In the past, severance packages were targeted towards senior leaders within an organization, but all that’s changing, Elder says.

“Now we're really seeing that about two thirds of companies with a formalized severance package have expanded their severance offering,” she says. “So it's covering all levels within the organization to include non exempt or hourly employees.”

Another key finding is that nearly 20% of surveyed companies say they’re improving their retirement offering through severance programs, which is a trend Elder says is related to an aging workforce.

Promoting an “employee-first” culture ranked as the top reason that companies are offering severance benefits. “Having a strong employee-first culture protects your brand and your brand impacts who you're able to engage with,” Elder says.

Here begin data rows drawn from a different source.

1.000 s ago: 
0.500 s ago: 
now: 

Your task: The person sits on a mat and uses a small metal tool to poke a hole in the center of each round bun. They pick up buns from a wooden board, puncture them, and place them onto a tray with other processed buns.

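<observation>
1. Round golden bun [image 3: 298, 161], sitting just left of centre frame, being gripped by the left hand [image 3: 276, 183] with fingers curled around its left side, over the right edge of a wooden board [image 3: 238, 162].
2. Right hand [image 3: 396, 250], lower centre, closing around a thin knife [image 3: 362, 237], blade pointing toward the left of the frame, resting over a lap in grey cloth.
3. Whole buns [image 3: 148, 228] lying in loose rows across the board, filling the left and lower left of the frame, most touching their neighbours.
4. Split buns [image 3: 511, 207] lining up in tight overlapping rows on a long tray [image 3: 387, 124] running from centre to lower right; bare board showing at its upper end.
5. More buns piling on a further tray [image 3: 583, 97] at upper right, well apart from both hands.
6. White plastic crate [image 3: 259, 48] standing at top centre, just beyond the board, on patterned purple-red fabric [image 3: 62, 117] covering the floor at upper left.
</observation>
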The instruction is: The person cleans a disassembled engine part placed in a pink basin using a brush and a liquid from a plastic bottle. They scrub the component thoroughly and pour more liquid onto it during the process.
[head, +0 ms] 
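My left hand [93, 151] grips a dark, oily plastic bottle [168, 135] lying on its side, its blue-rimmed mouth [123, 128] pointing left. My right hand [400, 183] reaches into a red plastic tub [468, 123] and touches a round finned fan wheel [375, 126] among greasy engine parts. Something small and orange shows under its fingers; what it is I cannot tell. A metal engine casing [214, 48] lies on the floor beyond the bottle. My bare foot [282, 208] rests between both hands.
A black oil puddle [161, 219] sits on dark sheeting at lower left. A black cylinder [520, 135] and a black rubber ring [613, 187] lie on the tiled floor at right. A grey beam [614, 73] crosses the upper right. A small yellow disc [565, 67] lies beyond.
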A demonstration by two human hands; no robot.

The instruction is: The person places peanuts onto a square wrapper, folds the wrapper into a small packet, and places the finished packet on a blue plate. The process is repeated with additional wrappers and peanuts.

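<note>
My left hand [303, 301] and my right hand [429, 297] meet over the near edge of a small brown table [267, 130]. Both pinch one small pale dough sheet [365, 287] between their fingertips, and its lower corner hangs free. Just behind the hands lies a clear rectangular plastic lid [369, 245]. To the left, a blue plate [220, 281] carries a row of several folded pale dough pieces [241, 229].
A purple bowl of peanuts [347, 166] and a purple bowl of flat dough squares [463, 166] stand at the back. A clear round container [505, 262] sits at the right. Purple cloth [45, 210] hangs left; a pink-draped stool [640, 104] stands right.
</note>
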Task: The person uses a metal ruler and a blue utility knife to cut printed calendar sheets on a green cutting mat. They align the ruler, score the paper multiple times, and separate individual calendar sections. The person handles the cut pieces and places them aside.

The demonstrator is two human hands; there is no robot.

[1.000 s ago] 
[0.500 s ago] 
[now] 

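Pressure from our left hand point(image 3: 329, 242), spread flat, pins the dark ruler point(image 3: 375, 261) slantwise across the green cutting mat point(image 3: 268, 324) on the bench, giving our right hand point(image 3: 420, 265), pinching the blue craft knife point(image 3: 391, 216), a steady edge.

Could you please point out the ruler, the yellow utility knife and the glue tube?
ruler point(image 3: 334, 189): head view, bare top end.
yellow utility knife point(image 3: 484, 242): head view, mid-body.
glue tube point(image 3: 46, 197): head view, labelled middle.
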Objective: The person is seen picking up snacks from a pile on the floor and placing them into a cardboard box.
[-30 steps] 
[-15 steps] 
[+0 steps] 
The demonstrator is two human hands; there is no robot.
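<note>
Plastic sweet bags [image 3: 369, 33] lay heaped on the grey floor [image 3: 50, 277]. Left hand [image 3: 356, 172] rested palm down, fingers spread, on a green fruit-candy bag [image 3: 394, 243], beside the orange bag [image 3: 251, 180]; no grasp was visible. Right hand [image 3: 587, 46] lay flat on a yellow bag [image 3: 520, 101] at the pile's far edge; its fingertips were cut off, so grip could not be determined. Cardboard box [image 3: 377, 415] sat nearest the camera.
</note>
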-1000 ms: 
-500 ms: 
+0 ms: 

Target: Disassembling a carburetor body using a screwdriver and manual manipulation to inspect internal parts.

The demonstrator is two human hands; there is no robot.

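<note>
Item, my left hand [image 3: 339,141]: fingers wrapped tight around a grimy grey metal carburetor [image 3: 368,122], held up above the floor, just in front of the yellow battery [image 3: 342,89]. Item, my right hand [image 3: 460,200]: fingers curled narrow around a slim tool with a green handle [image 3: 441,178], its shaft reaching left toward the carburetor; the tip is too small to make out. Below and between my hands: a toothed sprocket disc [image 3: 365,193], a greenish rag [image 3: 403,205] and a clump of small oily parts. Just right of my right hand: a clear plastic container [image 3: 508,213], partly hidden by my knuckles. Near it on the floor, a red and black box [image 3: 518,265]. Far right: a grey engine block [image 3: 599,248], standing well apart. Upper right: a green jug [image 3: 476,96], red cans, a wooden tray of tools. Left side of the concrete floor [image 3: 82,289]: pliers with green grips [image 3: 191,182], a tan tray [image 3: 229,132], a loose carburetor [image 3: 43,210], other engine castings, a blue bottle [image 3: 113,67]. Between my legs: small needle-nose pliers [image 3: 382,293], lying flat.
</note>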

With the unemployment rate the lowest it’s been in decades, employers understand how fierce the competition for talent is.

Elder notes that former employees tend to have relationships with people in the same industry as their former company. If they feel spurned after being laid off, it could adversely affect their former employer’s ability to hire new talent.

Despite an economy that continues to add jobs every month, layoffs in the manufacturing and retail sectors continue to dominate the headlines. Along with stories about how automation and the Internet will displace workers, employees living in the shadow of the Great Recession are growing wary of a looming downturn in the economy.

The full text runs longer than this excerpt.